Mineral deficiencies are more common than vitamin deficiencies, statistics shows that one in four adults deals with lack of vitamin B12.
In this article we will cover the symptoms and causes of vitamin B12 deficiency, plus you will get a few easy tips on how to regulate that.
Vitamin B12 is also known as the “energy” vitamin, for its ability to give you an energy boost, especially during workouts. This vitamin is also effective in promoting weight loss, and it is quite popular at medical weight loss clinics.
Vitamin B12 also plays an integral role in the formation of red blood cells, which take oxygen throughout the body. Oxygenated blood fills you up with energy and life!
Vitamin B12 is important for you
Here are some of the most significant functions of vitamin B12 in the body:
- Healthy nervous system
- Formation of red blood cells
- Iron absorption
- Proper digestion
- Nerve growth and formation
- Metabolism of fat and carbs
- Healthy reproductive system in women
Risk groups most prone to vitamin B12 deficiency
While there are various foods loaded with vitaminB12, sometimes this can’t maintain the optimal level of this vitamin in the body. Here are the most common high-risk groups, which should consider supplementing with vitamin B12 every day:
- Individuals aged 60 and above who don’t have sufficient stomach acid.
- Patients diagnosed with autoimmune disorders, like celiac or Crohn’s disease.
- Vegans and vegetarians who don’t consume animal products.
- Diabetics on Metformin – this medication affects vitamin B12 absorption.
Symptoms of vitamin B12 deficiency
- Inability to keep your eyes open. This happens when your blood has inadequate oxygen and you can’t get the energy your body needs.
- Feeling numb and tingly. This is indicative of nerve damage occasioned by poor vitamin B12 levels.
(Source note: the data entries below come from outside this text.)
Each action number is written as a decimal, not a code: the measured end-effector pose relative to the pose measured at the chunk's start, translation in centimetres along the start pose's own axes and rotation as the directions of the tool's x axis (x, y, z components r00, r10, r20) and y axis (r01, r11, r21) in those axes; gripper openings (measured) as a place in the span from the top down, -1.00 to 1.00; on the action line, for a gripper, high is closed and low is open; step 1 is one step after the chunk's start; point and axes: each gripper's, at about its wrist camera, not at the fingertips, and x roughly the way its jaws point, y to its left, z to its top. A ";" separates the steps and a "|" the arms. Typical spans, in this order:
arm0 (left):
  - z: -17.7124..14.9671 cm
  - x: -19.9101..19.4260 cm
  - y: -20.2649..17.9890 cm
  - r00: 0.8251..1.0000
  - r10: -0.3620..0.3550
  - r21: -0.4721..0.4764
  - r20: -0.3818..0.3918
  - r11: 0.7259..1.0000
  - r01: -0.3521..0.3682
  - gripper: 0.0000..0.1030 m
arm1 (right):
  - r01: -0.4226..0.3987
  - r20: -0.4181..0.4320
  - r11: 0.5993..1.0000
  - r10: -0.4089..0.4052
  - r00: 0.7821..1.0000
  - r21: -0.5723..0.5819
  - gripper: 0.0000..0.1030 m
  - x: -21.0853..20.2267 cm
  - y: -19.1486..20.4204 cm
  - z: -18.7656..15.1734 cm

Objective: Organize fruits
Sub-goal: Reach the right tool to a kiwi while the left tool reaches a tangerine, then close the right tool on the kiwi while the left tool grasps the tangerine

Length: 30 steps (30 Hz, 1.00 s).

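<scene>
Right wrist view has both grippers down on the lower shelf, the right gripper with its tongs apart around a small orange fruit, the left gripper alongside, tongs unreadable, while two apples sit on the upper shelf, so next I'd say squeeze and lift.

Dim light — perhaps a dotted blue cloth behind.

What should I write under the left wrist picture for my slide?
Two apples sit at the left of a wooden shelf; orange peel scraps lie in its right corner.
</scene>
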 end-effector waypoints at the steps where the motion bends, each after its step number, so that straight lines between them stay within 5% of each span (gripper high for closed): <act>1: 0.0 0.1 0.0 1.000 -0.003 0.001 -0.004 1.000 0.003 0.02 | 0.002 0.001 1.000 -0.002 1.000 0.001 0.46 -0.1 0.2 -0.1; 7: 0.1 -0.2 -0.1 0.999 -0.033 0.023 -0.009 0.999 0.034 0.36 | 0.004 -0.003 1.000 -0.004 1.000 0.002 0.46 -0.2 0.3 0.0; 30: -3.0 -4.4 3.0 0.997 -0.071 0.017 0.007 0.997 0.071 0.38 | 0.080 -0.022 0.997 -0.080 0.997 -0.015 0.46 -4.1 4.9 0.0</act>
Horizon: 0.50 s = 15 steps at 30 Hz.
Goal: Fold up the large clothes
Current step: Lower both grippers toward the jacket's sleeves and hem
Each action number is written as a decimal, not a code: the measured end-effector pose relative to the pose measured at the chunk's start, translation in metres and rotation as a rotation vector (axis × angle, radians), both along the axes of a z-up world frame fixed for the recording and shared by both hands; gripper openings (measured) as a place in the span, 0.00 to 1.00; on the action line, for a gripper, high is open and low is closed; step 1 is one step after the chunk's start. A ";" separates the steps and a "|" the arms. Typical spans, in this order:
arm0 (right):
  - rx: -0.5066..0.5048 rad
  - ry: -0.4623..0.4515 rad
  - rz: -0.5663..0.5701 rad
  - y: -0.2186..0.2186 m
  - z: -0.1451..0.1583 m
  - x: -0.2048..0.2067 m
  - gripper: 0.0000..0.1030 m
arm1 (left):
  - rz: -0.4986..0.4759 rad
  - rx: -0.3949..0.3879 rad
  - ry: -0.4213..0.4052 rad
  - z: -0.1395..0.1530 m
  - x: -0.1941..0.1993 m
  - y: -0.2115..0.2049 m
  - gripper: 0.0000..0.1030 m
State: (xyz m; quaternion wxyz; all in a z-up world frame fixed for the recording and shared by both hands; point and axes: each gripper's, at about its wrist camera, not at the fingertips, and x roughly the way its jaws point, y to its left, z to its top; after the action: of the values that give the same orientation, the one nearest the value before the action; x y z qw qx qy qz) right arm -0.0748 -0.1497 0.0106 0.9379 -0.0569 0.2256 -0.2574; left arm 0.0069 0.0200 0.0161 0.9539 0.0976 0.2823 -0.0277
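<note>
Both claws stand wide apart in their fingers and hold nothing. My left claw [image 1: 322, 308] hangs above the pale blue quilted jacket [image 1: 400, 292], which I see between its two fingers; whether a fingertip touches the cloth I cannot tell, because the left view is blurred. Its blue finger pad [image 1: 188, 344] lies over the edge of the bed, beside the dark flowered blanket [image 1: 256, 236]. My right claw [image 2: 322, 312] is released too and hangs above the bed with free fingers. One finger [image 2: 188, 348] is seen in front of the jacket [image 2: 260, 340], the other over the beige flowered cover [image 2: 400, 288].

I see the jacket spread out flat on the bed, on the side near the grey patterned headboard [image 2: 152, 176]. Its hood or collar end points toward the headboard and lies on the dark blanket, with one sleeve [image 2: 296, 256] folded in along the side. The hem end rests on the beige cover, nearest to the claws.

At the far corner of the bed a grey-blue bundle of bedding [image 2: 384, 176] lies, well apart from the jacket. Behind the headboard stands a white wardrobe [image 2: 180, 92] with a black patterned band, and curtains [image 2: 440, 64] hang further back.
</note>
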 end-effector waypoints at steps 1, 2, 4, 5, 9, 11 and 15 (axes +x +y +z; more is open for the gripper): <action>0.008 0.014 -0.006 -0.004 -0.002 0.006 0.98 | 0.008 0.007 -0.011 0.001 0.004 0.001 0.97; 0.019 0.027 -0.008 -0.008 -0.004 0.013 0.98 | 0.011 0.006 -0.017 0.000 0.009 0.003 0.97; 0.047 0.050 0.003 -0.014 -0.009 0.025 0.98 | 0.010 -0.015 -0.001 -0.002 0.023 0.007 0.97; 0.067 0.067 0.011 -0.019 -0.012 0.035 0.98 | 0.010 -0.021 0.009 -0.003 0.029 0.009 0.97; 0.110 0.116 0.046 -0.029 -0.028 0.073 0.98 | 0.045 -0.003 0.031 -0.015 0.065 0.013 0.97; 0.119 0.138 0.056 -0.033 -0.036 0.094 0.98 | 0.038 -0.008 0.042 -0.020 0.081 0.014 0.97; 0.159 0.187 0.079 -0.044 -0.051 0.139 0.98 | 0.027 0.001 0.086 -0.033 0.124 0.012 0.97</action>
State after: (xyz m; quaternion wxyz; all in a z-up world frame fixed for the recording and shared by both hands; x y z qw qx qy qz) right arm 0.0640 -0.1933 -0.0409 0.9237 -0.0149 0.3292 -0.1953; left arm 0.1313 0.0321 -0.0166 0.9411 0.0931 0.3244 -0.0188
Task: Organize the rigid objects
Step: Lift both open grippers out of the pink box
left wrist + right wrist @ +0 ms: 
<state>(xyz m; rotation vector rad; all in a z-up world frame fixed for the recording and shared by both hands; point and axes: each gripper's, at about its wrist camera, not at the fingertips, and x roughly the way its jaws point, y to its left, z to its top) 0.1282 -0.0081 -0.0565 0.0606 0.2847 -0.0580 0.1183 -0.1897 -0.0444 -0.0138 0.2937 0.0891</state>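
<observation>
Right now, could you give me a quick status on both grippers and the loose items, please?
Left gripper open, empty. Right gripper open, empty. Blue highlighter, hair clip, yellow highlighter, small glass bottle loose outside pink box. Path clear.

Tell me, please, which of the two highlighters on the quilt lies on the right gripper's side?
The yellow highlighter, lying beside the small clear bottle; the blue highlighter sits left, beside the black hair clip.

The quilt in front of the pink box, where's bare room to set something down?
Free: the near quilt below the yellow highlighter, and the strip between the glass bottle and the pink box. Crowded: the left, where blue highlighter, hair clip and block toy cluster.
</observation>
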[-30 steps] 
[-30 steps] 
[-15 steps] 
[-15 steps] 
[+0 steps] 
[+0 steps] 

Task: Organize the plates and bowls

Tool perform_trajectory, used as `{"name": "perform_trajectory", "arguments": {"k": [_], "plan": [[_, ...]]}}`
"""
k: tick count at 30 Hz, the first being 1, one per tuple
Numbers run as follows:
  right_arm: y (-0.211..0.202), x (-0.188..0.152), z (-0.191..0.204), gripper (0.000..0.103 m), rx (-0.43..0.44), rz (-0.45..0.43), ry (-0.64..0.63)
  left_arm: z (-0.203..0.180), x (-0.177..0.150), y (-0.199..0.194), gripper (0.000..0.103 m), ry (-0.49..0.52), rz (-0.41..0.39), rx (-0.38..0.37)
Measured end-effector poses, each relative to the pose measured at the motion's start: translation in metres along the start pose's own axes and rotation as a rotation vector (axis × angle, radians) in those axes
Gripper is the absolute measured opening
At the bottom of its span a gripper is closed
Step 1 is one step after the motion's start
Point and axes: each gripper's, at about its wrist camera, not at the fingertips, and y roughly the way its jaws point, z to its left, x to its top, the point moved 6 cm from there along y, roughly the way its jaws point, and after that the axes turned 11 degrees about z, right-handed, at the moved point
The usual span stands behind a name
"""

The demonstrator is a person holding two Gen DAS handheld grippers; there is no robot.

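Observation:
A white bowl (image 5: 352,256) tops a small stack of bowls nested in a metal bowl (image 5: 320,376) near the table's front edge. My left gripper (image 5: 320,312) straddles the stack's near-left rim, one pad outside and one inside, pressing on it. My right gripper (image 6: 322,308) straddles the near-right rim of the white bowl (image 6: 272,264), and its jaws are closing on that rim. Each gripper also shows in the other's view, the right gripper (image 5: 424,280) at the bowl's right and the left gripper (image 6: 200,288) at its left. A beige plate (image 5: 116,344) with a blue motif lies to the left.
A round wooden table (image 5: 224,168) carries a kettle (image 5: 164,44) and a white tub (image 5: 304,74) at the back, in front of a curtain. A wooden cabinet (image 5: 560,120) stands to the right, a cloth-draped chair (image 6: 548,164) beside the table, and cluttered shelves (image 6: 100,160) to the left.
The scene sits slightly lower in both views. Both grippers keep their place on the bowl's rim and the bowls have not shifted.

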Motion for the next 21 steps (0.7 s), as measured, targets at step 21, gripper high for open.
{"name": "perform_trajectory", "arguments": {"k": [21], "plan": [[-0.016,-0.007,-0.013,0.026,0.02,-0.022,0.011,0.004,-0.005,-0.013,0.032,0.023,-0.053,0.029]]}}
- Memory loss, especially in individuals who are too young to develop age-related dementia.
- Feeling wobbly or dizzy, which is indicative of insufficient oxygen in the blood.
- Yellow skin as a result of red blood cell degradation. If you lack vitamin B12, your body cannot produce strong cells.
- Smooth tongue as result of losing some papillae “bumps.” The bumps help you recognize the taste. Hence, inability to recognize taste may be indicative of vitamin B12 deficiency.
- Feeling anxious and unhappy. Vitamin B12 is responsible for the production of “happy” brain chemicals – serotonin and dopamine.
- Blurry or double vision caused by optic nerve damage may also be indicative of low levels of vitamin B12 in your body.
Causes of vitamin 12 deficiency
Vitamin B12 deficiency can be caused by numerous factors. Here, we give you the most common ones:
- Insufficient stomach acid, which the body needs to absorb vitamin B12.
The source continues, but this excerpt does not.